Bloomberg, Media Access Project (MAP), Free Press, WealthTV and others say they oppose the Comcast-NBC Universal joint venture as currently constituted, which means the voluntary conditions offered up by the companies are not sufficient, in their view, and more needs to be required by the government.
That is according to a copy of a letter (supplied by Bloomberg) to FCC Chairman Julius Genachowski and Christine Varney, who is overseeing the Justice Department's review of the deal. The groups say that they oppose the merger as filed, which is short of officially asking the FCC to deny the deal. Instead, they ask Genachowski and Varney to "exercise their authority to protect the public using whatever means deemed appropriate."
Theoretically that could include denying the deal outright, but it could also mean putting conditions on the deal that address the groups' concerns.
Those concerns include the potential for the deal to undermine independent programmers, "drive up" costs of cable and satellite programming, reduce online access to "must-have" programming, and a number of general perceived harms about the combination of NBCU and its programming and distribution assets with the largest cable distributor.

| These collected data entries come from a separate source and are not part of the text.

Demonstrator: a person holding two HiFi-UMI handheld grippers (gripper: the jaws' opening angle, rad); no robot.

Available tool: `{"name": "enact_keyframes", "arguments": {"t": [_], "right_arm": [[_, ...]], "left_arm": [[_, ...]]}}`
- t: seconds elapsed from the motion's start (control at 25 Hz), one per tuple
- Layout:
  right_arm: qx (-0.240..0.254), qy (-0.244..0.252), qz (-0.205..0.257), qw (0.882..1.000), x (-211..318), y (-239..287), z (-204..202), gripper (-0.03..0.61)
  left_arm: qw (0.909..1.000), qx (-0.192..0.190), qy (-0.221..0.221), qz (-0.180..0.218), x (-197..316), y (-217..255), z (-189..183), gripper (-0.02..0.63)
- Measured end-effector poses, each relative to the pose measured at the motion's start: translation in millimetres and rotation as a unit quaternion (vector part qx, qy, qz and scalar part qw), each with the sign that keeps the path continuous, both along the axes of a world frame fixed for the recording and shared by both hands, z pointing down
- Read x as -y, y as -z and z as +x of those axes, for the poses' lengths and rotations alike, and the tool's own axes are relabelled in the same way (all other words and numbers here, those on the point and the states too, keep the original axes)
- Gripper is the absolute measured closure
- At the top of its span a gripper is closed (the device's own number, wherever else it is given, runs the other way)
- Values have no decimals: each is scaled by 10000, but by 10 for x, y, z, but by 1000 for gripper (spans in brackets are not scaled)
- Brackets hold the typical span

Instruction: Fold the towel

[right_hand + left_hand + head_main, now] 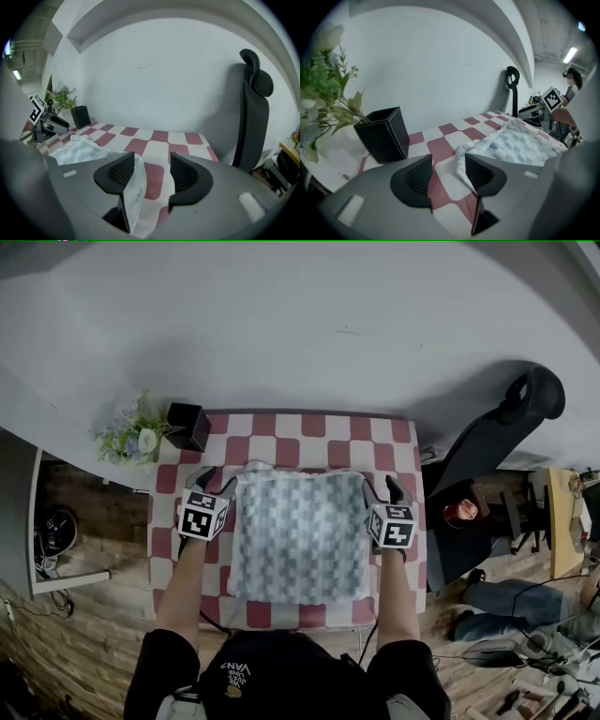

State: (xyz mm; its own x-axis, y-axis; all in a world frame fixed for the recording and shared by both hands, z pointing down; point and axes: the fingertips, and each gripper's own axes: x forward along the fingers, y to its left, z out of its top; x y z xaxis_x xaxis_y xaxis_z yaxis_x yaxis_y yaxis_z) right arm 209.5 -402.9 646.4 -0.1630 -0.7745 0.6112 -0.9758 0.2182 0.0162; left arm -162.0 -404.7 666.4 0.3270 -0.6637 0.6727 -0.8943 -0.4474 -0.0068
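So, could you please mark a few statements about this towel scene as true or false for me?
The towel lies on a red-and-white checked cloth. True.
The left gripper is shut on the towel. False: its jaws stand apart, with the towel's edge beside one of them.
A black box stands beside the flowers. True.
The office chair stands on the person's left. False: it stands on the right.
The right gripper is open. True.

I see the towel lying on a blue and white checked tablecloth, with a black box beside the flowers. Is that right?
Not quite: the tablecloth is red and white checked, as the head view shows. The towel does lie on it, with the black box beside the flowers.
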Motion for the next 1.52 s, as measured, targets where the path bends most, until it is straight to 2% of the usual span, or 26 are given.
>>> {"name": "enact_keyframes", "arguments": {"t": [0.08,0.2,0.28,0.44,0.56,0.72,0.84,0.96,1.12,1.16,1.2,1.24,1.28,1.32,1.52], "right_arm": [[246,-33,0,9997,-181,73,80,348],[681,145,-143,9975,-583,90,143,348],[805,466,-337,9951,-910,34,122,348],[1021,1190,-712,9851,-1589,-116,-10,347],[1284,1469,-692,9783,-1980,-140,-56,347],[1712,1563,-634,9707,-2408,-135,-63,342],[1655,1782,-755,9670,-2679,-224,-115,331],[1298,1957,-907,9678,-2850,-390,-169,331],[1127,2048,-755,9694,-2895,-457,-254,348],[1129,2064,-686,9695,-2893,-442,-268,374],[1122,2083,-625,9696,-2892,-429,-275,409],[1100,2107,-574,9696,-2897,-418,-277,441],[1077,2146,-538,9693,-2909,-405,-277,511],[1072,2204,-522,9681,-2930,-387,-276,549],[1303,2586,-523,9557,-3127,-147,-203,557]], "left_arm": [[9999,-82,-92,66,-195,65,-80,419],[9984,-213,-497,158,-635,115,-119,407],[9972,-229,-710,27,-1000,53,-141,390],[9950,-357,-868,-345,-1699,-111,-141,362],[9932,-545,-968,-355,-2074,-96,-46,357],[9879,-904,-1198,-396,-2530,-48,144,353],[9819,-1012,-1512,-529,-2829,-97,300,348],[9797,-736,-1743,-656,-2981,-260,417,348],[9818,-560,-1734,-543,-2946,-347,566,350],[9823,-505,-1733,-507,-2924,-358,593,352],[9829,-441,-1720,-483,-2903,-371,608,374],[9840,-395,-1676,-467,-2886,-379,608,439],[9851,-394,-1612,-460,-2875,-373,599,525],[9858,-442,-1552,-463,-2878,-347,589,592],[9849,-719,-1501,-475,-3090,-43,462,597]]}}
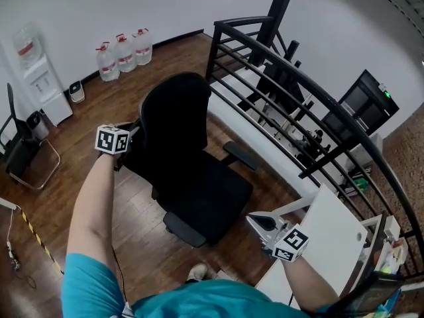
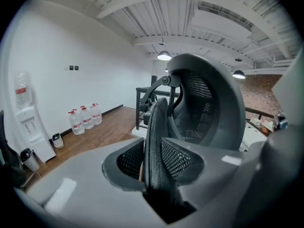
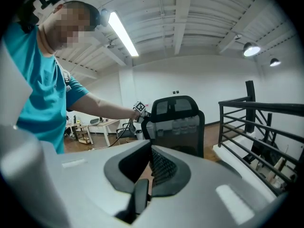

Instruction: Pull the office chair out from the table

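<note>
L tool (image 1: pixel 132 136) is clenched on the office chair's (image 1: pixel 192 177) backrest (image 1: pixel 175 118) at its left edge. The L gripper view shows the thin mesh rim pinched between the pads, w/ the curved back rising just beyond. The arm reaches out from the person's teal sleeve (image 1: pixel 93 287) to the chair.

R tool (image 1: pixel 257 222) hangs by the front corner of the seat, jaws drawn together w/ nothing in them. It touches neither chair nor bench. Its own view looks across at the backrest from the other side, L arm visible beside it.

Chair stands on the wood floor (image 1: pixel 132 211), seat facing the black railing (image 1: pixel 298 91) and the white ledge below it. The R armrest (image 1: pixel 242 156) is near that ledge. The white bench (image 1: pixel 331 237) sits lower right – apart from the chair, strip of floor between.

Bkgd: three water bottles (image 1: pixel 124 53) against the far wall, water dispenser (image 1: pixel 40 78) left of them – all well clear of the chair.
</note>
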`<state>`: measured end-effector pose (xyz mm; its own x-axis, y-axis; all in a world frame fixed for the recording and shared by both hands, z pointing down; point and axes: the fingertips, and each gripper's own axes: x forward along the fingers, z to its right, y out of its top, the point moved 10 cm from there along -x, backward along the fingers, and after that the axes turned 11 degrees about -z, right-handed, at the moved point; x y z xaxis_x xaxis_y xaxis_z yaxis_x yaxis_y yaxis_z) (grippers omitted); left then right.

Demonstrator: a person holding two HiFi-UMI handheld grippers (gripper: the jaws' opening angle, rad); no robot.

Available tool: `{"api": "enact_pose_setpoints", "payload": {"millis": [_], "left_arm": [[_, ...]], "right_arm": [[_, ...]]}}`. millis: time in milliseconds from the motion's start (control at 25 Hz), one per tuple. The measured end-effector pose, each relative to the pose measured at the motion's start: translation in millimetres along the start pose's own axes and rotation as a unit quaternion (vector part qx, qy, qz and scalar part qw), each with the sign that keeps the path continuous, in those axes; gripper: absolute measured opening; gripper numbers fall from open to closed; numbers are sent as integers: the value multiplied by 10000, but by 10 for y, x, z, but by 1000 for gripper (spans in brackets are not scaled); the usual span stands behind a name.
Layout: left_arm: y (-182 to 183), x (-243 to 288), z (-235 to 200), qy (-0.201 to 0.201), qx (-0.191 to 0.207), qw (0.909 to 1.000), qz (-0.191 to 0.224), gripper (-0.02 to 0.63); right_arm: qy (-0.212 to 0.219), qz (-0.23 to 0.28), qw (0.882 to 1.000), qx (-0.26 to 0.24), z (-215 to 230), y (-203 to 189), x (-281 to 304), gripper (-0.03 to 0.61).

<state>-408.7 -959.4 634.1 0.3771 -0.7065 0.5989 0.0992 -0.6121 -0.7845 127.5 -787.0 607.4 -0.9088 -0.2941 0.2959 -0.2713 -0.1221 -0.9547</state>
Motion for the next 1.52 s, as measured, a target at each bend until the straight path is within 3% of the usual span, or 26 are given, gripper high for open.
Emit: {"api": "enact_pose_setpoints", "payload": {"millis": [80,280,320,400,520,640,800,1000,1240,1400,1520], "left_arm": [[-5,44,24,69,-15,10000,-39,98],[438,-43,93,129,-163,9998,-18,118],[425,-70,66,152,-191,9997,70,151],[276,-188,62,363,-208,9982,423,233],[-173,-535,243,861,-291,9906,1023,249],[-808,-778,471,1025,-152,9899,967,236],[-1650,-488,1138,25,141,9916,1286,134],[-2537,-13,2554,-1167,-460,9844,1234,69],[-2851,-267,4554,-2348,-393,9605,1439,25],[-2977,-663,5610,-2685,229,9526,1414,25],[-3033,-1023,6136,-3010,626,9405,1450,26]], "right_arm": [[-7,-28,10000,11,9,-81,-73,-2],[-41,-103,9998,140,277,291,-348,-2],[-71,-95,9998,143,268,315,-359,-2],[-146,-54,9998,113,198,281,-444,-2],[-284,19,9996,78,117,117,-751,-2],[-521,49,9986,94,43,-24,-1017,-2],[-819,61,9966,82,-163,-188,-1426,-2],[-1183,190,9927,119,-621,-508,-2172,-2],[-1529,378,9873,182,-1479,-961,-3271,-2],[-1698,454,9842,193,-2101,-1231,-3949,-2],[-1846,434,9816,205,-2583,-1326,-4299,-2]]}}
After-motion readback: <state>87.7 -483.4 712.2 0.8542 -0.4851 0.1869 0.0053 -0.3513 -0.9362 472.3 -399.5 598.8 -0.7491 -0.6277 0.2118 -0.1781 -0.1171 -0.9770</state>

"[W]hat is completely predictable is that a company of this size will be able to exert an unhealthy degree of influence over the media landscape absent strong efforts to limit that control," they write, specifying the potential for editorial control over news, increased power in labor negotiations, control of ad messages, and even "determining how the Interent evolves."
That came as the FCC's midnight June 21 deadline for initial comments on the deal approaches.
Others signing on to the letter included common Cause, Communications Workers of America, Public Knwoledge and the Writers Guild, West.
Separately, MAP, Free Press, the Consumer Federation of America and likely others, will ask the FCC to deny the deal in a petition being filed later today.
"We are going to say that the [deal] needs to be dismissed," says MAP's Andrew Schwartzman, who says the number of signatories to the petition could grow by day's end. "There are still some people who are looking at it."